> The problem: Return all lines of the listing below that carry the word "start".

> Supplied material:

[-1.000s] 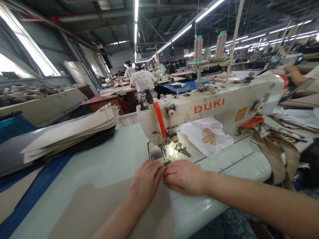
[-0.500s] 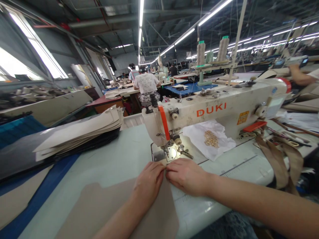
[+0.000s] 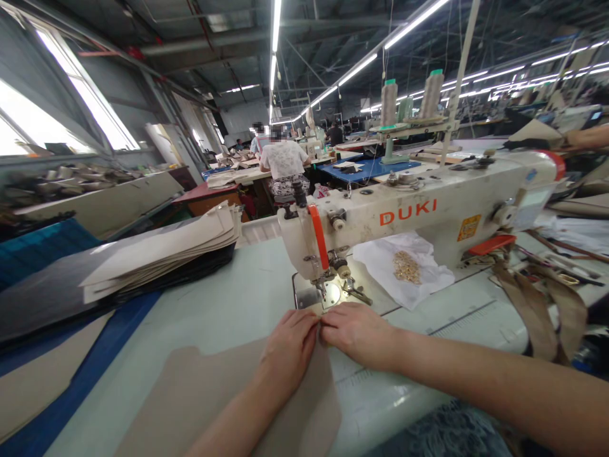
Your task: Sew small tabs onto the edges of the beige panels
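Note:
A beige fabric panel (image 3: 209, 393) lies on the pale green sewing table under my left forearm. My left hand (image 3: 291, 346) has its fingers closed on the panel's far edge, just in front of the sewing machine (image 3: 409, 212). Right beside it, my right hand (image 3: 359, 335) pinches the same edge, its fingertips nearly meeting the left ones. Beyond the fingertips are the needle and the shiny needle plate (image 3: 332, 293). What exactly lies between the fingertips is hidden.
On the left, a stack of beige panels (image 3: 166, 254) rests on dark material. White paper (image 3: 375, 257) holds small gold-coloured pieces (image 3: 406, 268) beside the machine. Brown straps (image 3: 516, 311) hang at the right edge. Thread cones (image 3: 389, 105) stand behind; another person (image 3: 284, 162) sits farther back.
The view has shifted slightly, so the scene sits a little farther right. Both hands keep their pinch on the panel edge, with hardly any movement.

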Motion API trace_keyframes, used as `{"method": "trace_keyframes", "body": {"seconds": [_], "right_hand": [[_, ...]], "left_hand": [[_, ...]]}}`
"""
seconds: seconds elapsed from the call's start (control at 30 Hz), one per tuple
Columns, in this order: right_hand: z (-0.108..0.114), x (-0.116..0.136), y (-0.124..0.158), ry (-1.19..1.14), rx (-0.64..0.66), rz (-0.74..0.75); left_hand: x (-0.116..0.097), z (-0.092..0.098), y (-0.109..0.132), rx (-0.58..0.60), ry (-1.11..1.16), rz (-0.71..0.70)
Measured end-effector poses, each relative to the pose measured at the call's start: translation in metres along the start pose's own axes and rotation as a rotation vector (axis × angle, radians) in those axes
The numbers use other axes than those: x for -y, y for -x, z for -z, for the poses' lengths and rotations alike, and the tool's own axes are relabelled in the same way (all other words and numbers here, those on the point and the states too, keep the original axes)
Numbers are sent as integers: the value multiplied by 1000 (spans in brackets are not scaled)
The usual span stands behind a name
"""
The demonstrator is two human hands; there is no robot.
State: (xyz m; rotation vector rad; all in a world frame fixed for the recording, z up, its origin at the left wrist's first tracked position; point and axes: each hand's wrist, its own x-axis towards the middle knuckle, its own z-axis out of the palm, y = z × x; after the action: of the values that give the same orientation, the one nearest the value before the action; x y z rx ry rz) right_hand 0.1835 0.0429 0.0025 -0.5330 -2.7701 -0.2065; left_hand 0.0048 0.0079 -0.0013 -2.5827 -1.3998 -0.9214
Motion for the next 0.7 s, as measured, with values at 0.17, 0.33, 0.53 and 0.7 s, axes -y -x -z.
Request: {"method": "trace_keyframes", "body": {"seconds": [0.17, 0.33, 0.53, 0.7], "right_hand": [[6, -12, -3, 41, 55, 5], [3, -26, -6, 53, 48, 24], [-6, -36, -6, -8, 19, -8], [-6, -37, -6, -27, -1, -25]], "left_hand": [[4, -7, -10, 1, -42, -16], [12, -13, -19, -17, -56, -2], [19, -18, -28, -9, -59, -7], [26, -22, -28, -31, -60, -24]]}}
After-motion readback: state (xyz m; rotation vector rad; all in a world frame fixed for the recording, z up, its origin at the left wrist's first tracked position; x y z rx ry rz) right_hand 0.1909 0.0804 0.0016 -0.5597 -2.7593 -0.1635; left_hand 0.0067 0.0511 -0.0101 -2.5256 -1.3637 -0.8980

> Exercise output:
seconds: seconds elapsed from the call's start (control at 30 Hz), one per tuple
Measured end-effector poses, each relative to the pose measured at the call's start: translation in metres along the start pose's own axes and rotation as a rotation vector (axis × angle, radians) in those axes

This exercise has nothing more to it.